(Work instructions) Provide again, from the entries below, every line from the one containing "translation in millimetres" through the one containing "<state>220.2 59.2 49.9", exactly as written, and no other line.
^^^^
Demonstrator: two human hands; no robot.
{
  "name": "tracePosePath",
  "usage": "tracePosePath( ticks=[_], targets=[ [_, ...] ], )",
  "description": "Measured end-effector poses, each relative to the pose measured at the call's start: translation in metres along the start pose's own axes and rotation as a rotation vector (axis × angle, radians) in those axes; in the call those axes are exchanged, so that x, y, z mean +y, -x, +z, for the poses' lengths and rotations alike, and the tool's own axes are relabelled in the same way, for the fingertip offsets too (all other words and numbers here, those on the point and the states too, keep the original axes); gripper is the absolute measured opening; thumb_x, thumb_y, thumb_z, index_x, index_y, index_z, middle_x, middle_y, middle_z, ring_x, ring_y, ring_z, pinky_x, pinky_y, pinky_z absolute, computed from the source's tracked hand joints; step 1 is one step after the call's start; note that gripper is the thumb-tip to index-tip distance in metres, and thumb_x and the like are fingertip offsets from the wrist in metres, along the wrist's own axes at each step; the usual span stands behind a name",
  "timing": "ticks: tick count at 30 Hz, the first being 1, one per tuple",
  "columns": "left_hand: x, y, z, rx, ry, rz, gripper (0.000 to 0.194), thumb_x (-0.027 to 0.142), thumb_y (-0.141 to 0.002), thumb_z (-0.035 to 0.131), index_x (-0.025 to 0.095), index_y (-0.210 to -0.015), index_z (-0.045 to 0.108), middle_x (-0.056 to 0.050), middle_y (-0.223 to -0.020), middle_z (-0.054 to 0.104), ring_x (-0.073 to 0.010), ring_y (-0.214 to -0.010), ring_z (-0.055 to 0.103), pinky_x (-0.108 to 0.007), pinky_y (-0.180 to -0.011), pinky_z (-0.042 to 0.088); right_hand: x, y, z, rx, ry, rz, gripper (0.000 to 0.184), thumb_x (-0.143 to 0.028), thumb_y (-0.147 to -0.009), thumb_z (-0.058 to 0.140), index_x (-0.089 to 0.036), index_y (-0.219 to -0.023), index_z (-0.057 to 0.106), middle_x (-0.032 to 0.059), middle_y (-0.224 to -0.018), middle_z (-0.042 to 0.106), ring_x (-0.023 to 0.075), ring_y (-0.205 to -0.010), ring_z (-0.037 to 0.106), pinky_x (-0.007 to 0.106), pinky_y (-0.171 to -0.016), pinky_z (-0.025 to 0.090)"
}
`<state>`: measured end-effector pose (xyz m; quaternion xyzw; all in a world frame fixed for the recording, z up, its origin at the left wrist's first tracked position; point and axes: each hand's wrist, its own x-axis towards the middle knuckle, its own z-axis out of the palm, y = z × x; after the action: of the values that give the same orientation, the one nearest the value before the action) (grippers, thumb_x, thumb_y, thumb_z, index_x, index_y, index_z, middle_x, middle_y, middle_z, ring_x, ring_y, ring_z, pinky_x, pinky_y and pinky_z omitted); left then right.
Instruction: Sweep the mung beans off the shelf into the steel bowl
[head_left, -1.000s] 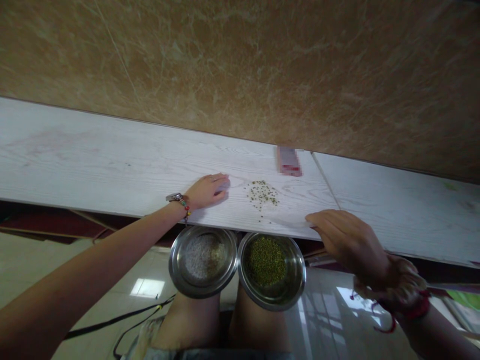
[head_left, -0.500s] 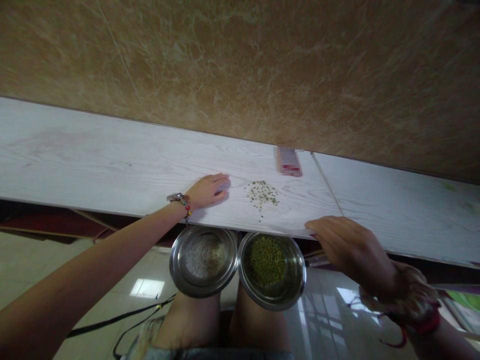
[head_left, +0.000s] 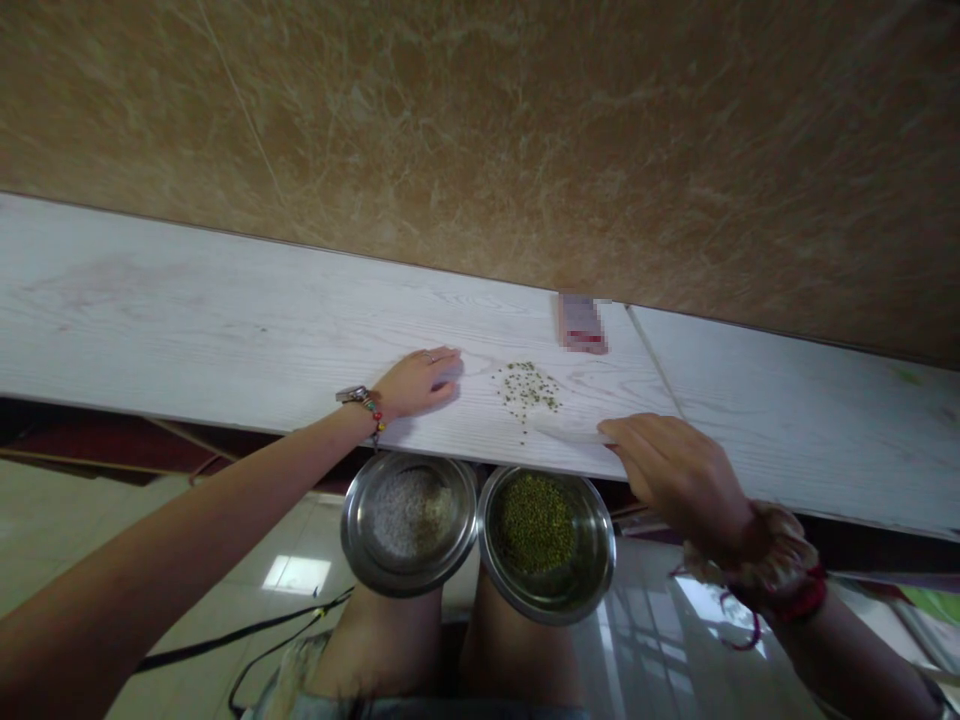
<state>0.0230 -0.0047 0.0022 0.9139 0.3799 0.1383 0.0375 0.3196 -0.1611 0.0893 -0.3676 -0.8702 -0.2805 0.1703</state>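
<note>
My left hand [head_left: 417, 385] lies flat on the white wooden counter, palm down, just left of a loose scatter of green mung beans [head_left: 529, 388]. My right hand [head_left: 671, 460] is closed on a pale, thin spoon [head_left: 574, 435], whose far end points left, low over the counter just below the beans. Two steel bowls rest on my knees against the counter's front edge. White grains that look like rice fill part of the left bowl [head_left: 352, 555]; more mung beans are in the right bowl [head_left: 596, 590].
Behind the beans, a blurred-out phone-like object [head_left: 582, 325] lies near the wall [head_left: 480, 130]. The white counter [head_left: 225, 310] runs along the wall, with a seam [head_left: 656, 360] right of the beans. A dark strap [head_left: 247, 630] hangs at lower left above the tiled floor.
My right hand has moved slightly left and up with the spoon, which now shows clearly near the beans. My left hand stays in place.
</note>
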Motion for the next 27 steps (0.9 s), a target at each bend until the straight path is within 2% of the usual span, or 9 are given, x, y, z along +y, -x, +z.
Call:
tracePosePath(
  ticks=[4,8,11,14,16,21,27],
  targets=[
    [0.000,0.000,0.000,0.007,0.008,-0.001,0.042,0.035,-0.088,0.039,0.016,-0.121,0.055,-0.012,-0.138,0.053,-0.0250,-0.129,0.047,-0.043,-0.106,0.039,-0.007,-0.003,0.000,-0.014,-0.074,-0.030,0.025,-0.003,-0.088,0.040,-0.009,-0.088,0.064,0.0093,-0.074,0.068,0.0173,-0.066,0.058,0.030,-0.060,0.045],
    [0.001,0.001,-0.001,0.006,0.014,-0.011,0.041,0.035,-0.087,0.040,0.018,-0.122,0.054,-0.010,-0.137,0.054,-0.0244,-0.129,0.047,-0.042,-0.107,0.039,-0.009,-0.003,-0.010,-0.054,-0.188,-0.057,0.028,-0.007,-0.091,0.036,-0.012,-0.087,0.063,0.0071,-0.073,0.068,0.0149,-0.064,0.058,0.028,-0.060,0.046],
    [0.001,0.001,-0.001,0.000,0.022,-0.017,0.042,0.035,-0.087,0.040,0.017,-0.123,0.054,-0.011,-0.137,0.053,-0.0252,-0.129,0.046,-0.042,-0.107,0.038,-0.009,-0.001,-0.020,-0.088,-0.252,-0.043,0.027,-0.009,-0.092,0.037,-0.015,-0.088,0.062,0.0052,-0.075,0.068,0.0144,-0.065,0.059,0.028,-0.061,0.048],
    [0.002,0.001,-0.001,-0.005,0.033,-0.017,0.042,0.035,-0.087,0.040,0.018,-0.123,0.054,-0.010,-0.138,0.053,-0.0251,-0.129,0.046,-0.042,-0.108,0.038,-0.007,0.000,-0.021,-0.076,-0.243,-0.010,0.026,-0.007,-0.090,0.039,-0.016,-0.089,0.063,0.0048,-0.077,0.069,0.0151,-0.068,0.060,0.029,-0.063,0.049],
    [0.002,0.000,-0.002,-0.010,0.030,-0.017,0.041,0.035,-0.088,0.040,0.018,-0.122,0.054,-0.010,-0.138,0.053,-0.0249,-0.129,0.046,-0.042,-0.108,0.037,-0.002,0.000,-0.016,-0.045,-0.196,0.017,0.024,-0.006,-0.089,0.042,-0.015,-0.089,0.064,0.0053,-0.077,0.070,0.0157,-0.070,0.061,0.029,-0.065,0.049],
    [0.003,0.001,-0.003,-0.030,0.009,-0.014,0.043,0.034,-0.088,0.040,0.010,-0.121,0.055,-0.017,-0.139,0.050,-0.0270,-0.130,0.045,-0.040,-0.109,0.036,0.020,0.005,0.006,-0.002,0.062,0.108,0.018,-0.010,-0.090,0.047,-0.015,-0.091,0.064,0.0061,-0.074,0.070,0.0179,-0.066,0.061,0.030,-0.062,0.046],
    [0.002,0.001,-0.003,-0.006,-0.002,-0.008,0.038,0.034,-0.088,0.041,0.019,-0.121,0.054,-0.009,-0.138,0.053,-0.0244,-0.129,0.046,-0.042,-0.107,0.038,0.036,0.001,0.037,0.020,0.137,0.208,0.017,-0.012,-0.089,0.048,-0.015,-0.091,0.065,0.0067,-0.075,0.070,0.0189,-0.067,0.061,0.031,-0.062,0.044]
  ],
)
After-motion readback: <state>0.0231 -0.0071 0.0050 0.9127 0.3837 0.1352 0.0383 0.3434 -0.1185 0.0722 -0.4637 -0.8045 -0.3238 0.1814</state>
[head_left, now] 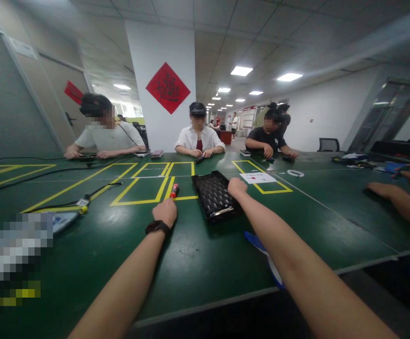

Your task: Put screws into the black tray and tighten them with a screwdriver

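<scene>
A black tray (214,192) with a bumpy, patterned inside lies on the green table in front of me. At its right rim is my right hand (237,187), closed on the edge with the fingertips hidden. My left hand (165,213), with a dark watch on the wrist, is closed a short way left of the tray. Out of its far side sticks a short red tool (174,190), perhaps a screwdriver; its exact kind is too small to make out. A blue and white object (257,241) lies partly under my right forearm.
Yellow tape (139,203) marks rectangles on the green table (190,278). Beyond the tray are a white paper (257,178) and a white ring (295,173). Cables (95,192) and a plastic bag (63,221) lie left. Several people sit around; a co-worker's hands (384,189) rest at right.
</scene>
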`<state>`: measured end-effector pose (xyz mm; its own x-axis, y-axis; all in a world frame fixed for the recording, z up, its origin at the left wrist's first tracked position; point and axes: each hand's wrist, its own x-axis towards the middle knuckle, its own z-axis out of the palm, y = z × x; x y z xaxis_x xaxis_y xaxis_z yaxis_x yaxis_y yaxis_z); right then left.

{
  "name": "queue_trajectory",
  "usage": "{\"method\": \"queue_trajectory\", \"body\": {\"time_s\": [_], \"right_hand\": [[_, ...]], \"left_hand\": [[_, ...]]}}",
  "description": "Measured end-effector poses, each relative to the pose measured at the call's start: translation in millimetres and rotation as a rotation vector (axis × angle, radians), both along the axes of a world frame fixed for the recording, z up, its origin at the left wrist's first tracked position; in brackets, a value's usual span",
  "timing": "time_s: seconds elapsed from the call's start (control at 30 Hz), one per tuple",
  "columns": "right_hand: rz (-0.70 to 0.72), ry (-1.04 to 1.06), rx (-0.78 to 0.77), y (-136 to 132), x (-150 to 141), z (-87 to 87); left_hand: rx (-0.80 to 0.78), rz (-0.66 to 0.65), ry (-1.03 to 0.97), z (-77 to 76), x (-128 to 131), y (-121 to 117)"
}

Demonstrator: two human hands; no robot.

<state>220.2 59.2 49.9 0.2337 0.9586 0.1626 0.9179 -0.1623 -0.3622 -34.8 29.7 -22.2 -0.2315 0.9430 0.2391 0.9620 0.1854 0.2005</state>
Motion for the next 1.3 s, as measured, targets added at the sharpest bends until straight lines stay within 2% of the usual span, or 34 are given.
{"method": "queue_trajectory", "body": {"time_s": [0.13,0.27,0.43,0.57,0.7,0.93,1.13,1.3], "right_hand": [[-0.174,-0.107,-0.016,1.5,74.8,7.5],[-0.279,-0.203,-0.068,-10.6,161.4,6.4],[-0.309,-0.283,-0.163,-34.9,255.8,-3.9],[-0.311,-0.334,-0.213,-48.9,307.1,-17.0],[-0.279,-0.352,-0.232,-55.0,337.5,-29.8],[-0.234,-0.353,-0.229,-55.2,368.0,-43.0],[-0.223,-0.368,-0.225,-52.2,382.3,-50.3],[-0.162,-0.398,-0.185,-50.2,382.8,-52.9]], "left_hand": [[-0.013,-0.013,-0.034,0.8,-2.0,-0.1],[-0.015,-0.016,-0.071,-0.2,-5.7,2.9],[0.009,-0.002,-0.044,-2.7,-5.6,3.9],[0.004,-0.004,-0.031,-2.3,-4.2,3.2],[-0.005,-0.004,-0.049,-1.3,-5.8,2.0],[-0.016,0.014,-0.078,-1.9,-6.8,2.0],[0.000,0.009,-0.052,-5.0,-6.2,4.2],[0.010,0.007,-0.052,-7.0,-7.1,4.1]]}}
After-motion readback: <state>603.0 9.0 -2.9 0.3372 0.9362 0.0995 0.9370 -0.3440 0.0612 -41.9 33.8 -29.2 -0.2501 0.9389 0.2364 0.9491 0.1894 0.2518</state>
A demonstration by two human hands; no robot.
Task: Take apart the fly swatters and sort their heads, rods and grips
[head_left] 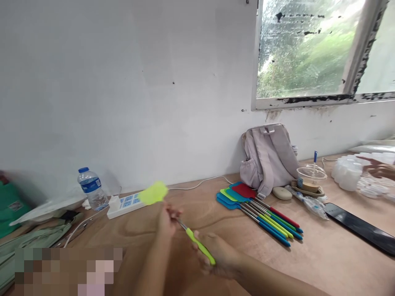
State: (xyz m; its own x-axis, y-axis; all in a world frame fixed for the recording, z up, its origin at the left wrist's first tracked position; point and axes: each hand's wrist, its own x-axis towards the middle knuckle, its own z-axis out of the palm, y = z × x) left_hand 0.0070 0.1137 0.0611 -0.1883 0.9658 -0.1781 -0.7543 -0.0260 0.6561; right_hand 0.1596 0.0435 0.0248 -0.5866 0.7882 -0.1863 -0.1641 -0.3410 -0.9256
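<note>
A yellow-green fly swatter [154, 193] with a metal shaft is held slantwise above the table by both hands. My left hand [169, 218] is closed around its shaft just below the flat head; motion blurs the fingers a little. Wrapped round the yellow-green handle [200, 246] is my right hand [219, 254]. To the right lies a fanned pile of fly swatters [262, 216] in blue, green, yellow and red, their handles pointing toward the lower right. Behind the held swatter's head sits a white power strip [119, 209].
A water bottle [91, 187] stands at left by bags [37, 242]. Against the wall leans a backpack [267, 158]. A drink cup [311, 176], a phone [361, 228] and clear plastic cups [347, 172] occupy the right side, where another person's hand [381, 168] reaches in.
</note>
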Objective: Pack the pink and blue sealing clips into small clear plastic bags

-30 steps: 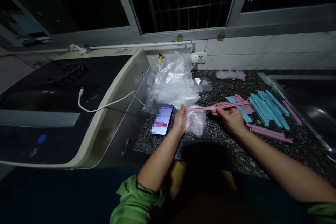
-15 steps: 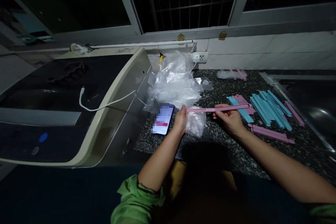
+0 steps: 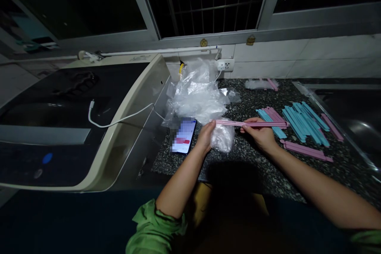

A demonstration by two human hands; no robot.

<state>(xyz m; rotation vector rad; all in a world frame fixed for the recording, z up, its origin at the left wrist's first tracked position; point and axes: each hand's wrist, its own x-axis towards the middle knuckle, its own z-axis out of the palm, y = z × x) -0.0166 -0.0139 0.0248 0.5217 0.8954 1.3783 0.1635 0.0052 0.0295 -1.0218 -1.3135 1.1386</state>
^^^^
(Your response)
  "description": "Measured end-effector poses, each relative to the pose measured at the call's start: translation in millimetres and rotation as a rotation vector (axis × angle, radians), both along the axes of a world frame fixed for the recording, z up, its origin at the left wrist's first tracked position; in brackets, a value's usual span",
  "timing": "time_s: seconds elapsed from the call's start (control at 30 Hz), one per tuple",
  "columns": "right_hand: rz (-0.70 to 0.72), ry (-1.04 to 1.06), rx (-0.78 to 0.77), y (-136 to 132), x (-150 to 141), z (-87 to 87); left_hand: rx (-0.80 to 0.78), rz (-0.66 to 0.65), ry (-1.03 to 0.97), z (-77 to 76), x (-128 to 131), y (-121 to 117)"
}

Demonstrator: two human hands; no robot.

<state>220.2 59.2 49.9 0.2337 0.9586 0.1626 0.9179 -0.1623 -0.3622 -34.8 29.7 -22.2 -0.2315 0.9430 0.2391 0.9620 0.1854 0.2005</state>

Nothing else belongs in this output.